More and more organisations are using voice biometrics as a secondary form of authentication, says Nuance's Brett Beranek.

Voice biometrics have an authentication success rate of 100%, while passwords have been proven to have a 90% success rate and fingerprints have an 80% success rate.

This was according to Brett Beranek, product strategy director at software company, Nuance Communications. Speaking at the Voice Biometrics Forum in Johannesburg yesterday, Beranek explained one of the challenges with fingerprints is that the fingerprint sensor may not be able to read the fingerprint for various reasons such as the temperature of your finger, or sweat and dirt collected in the users' hand.

"The password on the other hand is only as secure as the person who created it, so hackers can compromise the passwords. The problem with passwords is that they cannot identify you as a user in the same way as voice biometrics are tied to you as an individual, therefore you will not have the same type of challenges as you would have when using voice biometrics," he pointed out.

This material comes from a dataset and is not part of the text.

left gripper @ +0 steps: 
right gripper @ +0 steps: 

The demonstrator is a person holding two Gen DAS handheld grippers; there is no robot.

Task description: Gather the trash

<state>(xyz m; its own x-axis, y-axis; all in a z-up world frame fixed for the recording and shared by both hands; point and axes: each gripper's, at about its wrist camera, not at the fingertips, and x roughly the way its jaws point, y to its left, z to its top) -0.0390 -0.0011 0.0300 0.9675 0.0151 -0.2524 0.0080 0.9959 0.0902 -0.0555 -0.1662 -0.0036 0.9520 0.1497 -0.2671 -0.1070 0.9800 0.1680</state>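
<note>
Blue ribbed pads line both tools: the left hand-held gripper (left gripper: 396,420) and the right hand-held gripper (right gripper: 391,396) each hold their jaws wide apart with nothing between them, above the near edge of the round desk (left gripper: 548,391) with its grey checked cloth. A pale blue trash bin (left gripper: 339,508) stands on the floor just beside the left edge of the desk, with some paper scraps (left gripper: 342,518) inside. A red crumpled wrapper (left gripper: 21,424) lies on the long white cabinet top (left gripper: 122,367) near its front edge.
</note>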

The original use cases for voice biometrics, he continued, were to authenticate consumers when they phoned into a contact centre, where the technology aimed to replace the use of pins, passwords or security questions.

Today, he added, the technology is used across various digital platforms to authenticate users within mobile apps, in banking, in connected cars and in smart homes. This form of security has been proven to be effective in both identity authentication and fraud detection.

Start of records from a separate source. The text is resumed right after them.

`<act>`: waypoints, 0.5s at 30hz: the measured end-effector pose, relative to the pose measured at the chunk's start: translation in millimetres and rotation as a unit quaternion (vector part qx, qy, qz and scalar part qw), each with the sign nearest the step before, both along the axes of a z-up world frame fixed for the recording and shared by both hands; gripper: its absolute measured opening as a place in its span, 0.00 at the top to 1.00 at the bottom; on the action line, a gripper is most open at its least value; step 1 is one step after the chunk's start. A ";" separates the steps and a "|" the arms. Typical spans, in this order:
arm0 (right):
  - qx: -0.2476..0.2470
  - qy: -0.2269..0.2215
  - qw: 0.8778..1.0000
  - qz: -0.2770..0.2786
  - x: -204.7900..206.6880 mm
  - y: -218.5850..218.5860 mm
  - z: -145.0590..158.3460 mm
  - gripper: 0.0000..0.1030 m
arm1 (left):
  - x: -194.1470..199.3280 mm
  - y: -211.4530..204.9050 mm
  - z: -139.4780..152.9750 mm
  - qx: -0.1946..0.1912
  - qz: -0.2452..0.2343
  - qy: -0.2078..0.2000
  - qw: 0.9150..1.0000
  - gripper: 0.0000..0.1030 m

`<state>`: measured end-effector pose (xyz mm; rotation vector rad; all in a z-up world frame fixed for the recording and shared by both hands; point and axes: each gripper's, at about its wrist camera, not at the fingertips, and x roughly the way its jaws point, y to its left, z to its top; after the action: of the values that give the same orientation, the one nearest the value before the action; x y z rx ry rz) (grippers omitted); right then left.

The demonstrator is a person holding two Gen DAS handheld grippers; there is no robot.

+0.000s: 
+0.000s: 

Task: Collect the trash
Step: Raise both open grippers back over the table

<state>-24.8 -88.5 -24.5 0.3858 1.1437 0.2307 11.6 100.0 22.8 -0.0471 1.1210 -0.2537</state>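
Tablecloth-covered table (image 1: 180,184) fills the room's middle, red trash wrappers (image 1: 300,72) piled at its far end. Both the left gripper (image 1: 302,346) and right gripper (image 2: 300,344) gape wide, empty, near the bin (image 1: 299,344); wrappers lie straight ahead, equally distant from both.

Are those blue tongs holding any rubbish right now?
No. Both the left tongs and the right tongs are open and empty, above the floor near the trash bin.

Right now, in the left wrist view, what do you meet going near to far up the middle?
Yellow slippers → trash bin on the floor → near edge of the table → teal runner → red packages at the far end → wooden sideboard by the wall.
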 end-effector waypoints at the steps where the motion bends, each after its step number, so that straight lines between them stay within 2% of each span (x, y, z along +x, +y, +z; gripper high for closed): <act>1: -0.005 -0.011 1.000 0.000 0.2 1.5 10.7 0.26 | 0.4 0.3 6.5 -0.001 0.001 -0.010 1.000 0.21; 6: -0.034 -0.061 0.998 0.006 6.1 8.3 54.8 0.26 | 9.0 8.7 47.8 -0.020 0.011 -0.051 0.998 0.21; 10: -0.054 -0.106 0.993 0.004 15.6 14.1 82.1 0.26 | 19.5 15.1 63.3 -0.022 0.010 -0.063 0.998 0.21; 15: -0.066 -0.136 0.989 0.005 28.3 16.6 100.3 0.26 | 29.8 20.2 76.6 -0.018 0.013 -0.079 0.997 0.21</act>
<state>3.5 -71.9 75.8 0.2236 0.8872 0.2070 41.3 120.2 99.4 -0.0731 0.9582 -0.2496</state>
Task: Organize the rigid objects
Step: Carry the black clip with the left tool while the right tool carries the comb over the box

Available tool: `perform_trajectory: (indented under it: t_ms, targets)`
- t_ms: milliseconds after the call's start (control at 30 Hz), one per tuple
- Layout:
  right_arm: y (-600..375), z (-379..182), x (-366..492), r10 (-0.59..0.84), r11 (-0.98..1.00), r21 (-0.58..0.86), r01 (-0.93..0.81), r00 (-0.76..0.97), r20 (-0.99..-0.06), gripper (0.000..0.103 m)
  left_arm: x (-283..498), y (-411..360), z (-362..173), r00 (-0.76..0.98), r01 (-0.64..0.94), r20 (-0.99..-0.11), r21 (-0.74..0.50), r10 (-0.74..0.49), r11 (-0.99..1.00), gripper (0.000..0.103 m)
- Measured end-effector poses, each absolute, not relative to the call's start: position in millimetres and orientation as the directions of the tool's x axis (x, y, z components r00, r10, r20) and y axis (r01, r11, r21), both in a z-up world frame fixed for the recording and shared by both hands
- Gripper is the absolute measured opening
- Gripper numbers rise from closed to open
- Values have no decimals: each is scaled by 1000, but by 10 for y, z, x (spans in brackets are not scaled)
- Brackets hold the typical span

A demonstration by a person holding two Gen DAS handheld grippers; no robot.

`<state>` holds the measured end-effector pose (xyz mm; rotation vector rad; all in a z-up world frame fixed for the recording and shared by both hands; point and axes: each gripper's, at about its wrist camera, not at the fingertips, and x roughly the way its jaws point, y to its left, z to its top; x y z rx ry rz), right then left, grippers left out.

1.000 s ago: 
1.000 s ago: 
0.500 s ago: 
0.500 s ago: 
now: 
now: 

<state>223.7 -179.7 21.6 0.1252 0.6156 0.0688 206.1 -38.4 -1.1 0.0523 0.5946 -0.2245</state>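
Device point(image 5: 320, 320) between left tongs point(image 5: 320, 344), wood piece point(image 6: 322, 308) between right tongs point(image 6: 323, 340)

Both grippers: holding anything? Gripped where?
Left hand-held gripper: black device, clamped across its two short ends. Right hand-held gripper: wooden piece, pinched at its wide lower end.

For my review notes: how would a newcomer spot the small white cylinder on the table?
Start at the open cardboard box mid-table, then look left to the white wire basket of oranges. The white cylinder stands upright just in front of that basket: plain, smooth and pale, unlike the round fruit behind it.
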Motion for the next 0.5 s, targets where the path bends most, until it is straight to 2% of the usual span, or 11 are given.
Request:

"What we're also observing is more and more organisations are using voice biometrics as a step-up authentication, where a user has already accessed the mobile app and now they need to make a high risk transaction, so they would use a voice biometric as a secondary form of authentication.

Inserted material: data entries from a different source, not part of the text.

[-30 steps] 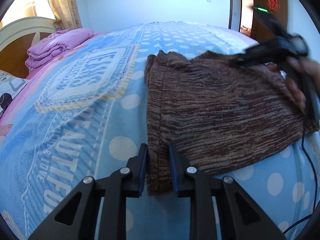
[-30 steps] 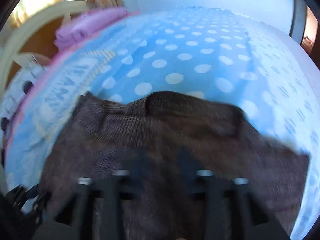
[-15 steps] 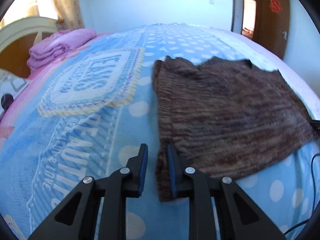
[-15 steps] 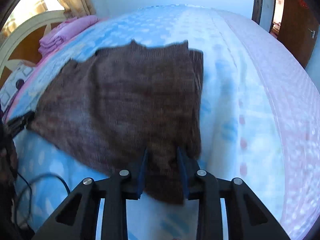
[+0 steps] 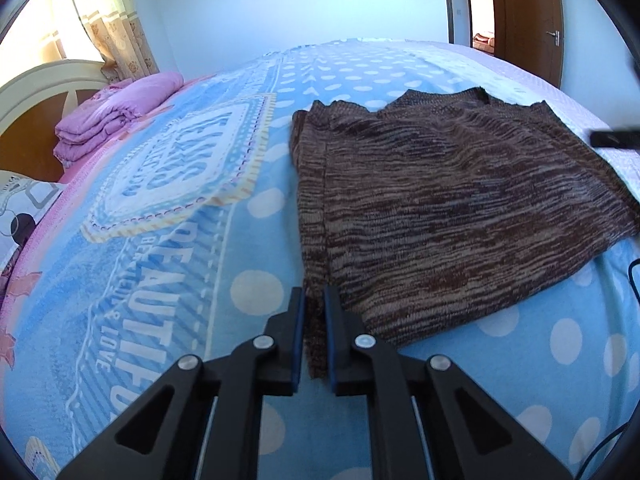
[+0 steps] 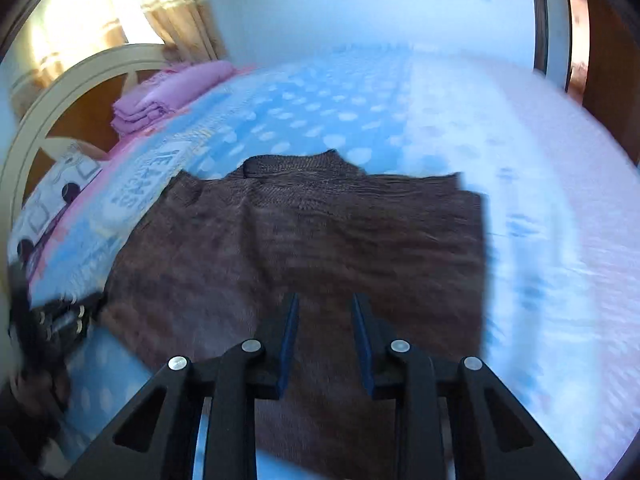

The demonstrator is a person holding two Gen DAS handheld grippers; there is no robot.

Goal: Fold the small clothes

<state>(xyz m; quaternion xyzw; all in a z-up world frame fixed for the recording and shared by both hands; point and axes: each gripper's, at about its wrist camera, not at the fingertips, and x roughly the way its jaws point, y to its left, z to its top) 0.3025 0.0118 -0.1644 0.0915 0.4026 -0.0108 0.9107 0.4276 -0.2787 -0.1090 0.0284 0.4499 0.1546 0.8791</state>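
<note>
A brown knit sweater (image 5: 440,208) lies flat on the blue polka-dot bedspread (image 5: 168,264). My left gripper (image 5: 315,296) is shut on the sweater's near left corner, and the knit edge shows between its jaws. In the right wrist view the same sweater (image 6: 312,240) spreads out ahead, neckline at the far side. My right gripper (image 6: 325,304) is open and sits over the sweater's near edge with fabric under and between the fingers. That view is motion-blurred. The left gripper (image 6: 60,320) shows at its left edge.
A folded pink blanket (image 5: 116,120) lies by the headboard (image 5: 36,96) at the far left. A patterned pillow (image 5: 20,208) is at the left edge. A black cable (image 5: 634,280) trails at the right. A wooden door (image 5: 528,16) stands beyond the bed.
My left gripper has closed tighter on the sweater's corner. My right gripper swung from the sweater's right edge back over its near hem and is wider open.
</note>
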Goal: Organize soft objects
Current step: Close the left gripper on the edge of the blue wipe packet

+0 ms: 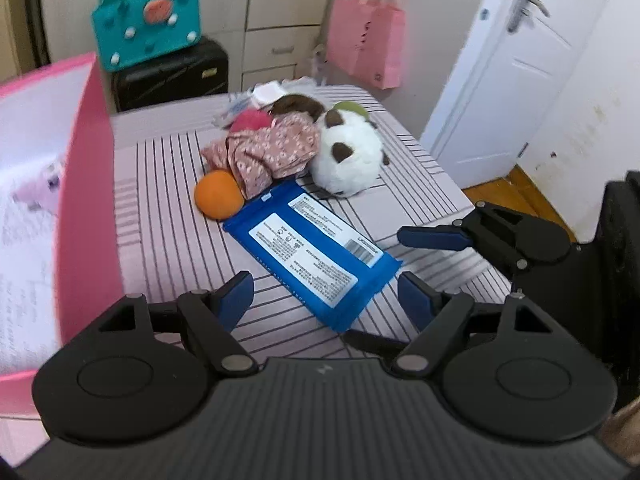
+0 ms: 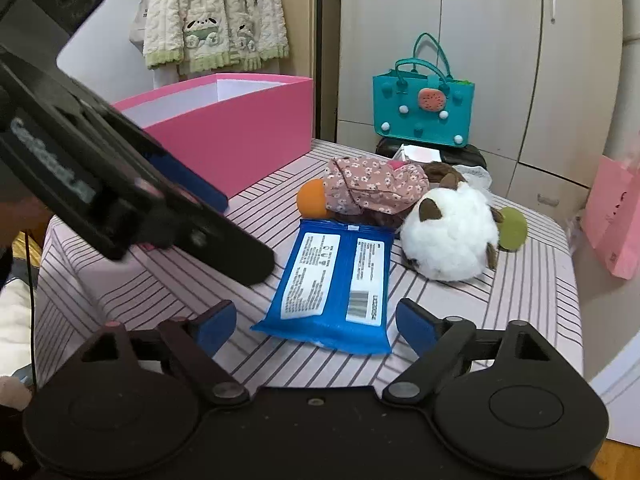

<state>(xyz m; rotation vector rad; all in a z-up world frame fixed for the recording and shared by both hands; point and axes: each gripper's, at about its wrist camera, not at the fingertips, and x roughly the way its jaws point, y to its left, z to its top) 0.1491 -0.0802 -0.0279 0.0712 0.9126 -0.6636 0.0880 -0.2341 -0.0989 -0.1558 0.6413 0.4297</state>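
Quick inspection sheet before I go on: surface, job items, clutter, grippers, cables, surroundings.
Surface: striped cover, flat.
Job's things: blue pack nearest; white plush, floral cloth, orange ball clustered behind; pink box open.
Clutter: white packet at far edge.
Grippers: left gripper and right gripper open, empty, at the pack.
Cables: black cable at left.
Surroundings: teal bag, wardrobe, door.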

"Some organisations are leveraging the two, meaning they can enrol a client's voice print on their database and keep their voice on file and still be able to use it across various digital channels on a day-to-day basis," Beranek commented.

In a handful of places voice biometrics technology is used within the home security, to arm and disarm the home. In future we will see the technology being deployed in intelligent cars, where it will be used for securing access to the onboard computer and as a back up to your car keys, he continued.

"In our interactions with car manufacturers, it's clear that they are more interested in using voice biometrics to provide access to the on-board computer. The technology is already being implemented in smart TVs and internationally they are also being adopted within ATMs and inside the bank branches.

"If I go up to my TV and say show me comedy movies, the TV is able to recognise the voice of its owner and will yield to instruction," he noted.

The accuracy, he points out, will depend on how the user has configured their system and how it is able to measure the uniqueness of their voice. Most clients in the banking centre have reported they have not had any fraudulent cases with voice biometrics despite using the tech for five or 10 years.

"However, every client has to decide how stringent they want a security system to be. A financial institution may want a much more stringent security setting then the TV manufacturer who may be more focused on personalisation," he concluded.